Unlock Better Sleep
You’re probably tired of hearing that you should be getting seven hours of uninterrupted sleep every night. Most of us dream of a glorious night of solid sleep and waking up well-rested.
Diet, lifestyle and sudden changes in routine can all contribute to poor sleep – and in the midst of the busy holiday season and end-of-year work projects, there are so many disruptions getting in the way of healthy ZZZs.
Proper rest is an essential restorative process that facilitates healing and regeneration throughout the body and so vital for good mental and emotional health, yet we often struggle with falling asleep and staying that way. Sleepless nights impact our mood, learning and overall health.
We need 7-9 hours for optimal functioning – quality snoozing supports a healthy immune system, boosts energy and resiliency against stress, reduces our risk of chronic disease and benefits our brain health. Researchers have found that bad sleep can age your brain faster – in particular, early morning awakening and difficulty falling asleep accelerate brain aging over time.
Sleep is foundational to daily self-care and our overall wellbeing, so treating your sleep as something important is essential. Prioritizing sleep means that you become more purposeful and mindful of your sleep habits. It’s so easy to deprioritize sleep or procrastinate at night when you’re trying to squeeze in just one more work email, one more festive cocktail or an extra episode of your favourite series.
Getting restful shuteye requires honest self-reflection about the habits you may have that prevent you from drifting off. Each of us has our own unique preferences for promoting sleep. Identify those elements and make an effort to maintain them. Gradually adjust your routine, so it’s not overwhelming.
Maintaining a consistent bedtime and waketime and optimizing the environment of the room you sleep in is a good start. Reduce light exposure, along with tech exposure, and create a comfortable, relaxing environment with cool temperatures.
An unhealthy relationship with your devices can bring on stress and impact your sleep quality. Unplugging and recharging regularly throughout the day and especially at night is critical for successful snoozing. Place devices somewhere you cannot easily grab them from your bed so you can resist the temptation to start scrolling.
Do a brain dump. Anxiety keeps many of us up at night with racing thoughts. Write down all your worries before getting turned in for the night. Put your thoughts to bed before you get into bed. Ten minutes is a good amount of journaling time, so you don’t get entrenched in your worries.

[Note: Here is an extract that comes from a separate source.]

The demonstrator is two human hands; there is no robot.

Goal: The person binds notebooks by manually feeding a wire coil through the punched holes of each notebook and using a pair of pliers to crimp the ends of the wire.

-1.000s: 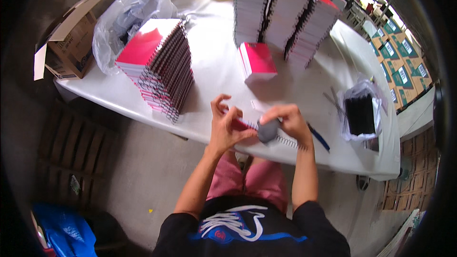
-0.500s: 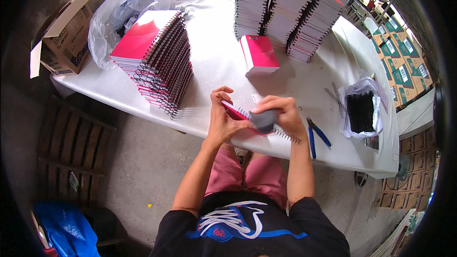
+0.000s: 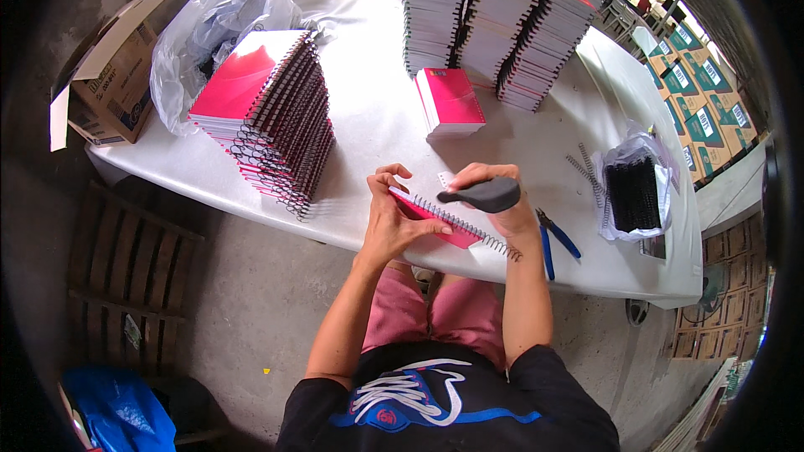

Practice a breathing exercise to help unwind and cope with anxious thoughts. Sleep is actually a passive process, so you don’t have much control over when you’ll fall asleep, but you do have control over preparing your body for sleep, and that includes your breathing. Try boxed breathing – inhale for four seconds, hold for four, exhale for four and pause for four seconds. Soothing guided meditations designed to bring you calm can also help ease you into sleep.
Don’t overthink your sleep. Focusing too much on it and trying to get it just right makes it actually harder to get sleep, and it can also mean feeling more fatigued the next day. Even if you slept just fine. It’s natural to have multiple awakenings during the night, so don’t get too frustrated. If you can’t sleep, get up and try again when you feel tired.
Mind what you eat and drink. Avoid eating a large meal a few hours before bedtime. Stay away from caffeine and alcohol, as the metabolization of the compounds can influence your sleep. Drink calming beverages that help promote sleep, such as cherry juice, chamomile tea, valerian tea, peppermint tea and warm milk.
Aim for a healthful diet of more fruits and veggies, higher fibre foods, less sugar, less fat and particularly less saturated fat to increase your quality sleep and lower your risk of insomnia.
Healthy sleep needs a healthy day – boost exercise to beat the bedtime blues. Adults with higher levels of moderate to vigorous physical activity during the day had less troubled sleep, reduced tiredness, and better sleep quality, according to a University of South Australia study.
Rigorous exercise before bed has long been discouraged, but more new research has found that short bursts of light activity can lead to better sleep. Interrupt long periods of sitting in the evenings with things like walking around the house, marching on the spot and even dancing in your living room, repeated for three minutes every half hour throughout the evening.
There are a few supplements for better sleep quality, including glycine – a safe, nonessential amino acid that you can buy over the counter and can be taken at any time, like in the middle of the night when your brain won’t shut off. Melatonin shifts your sleep schedule, which is optimal for jet lag but needs to be taken a couple of hours before bed.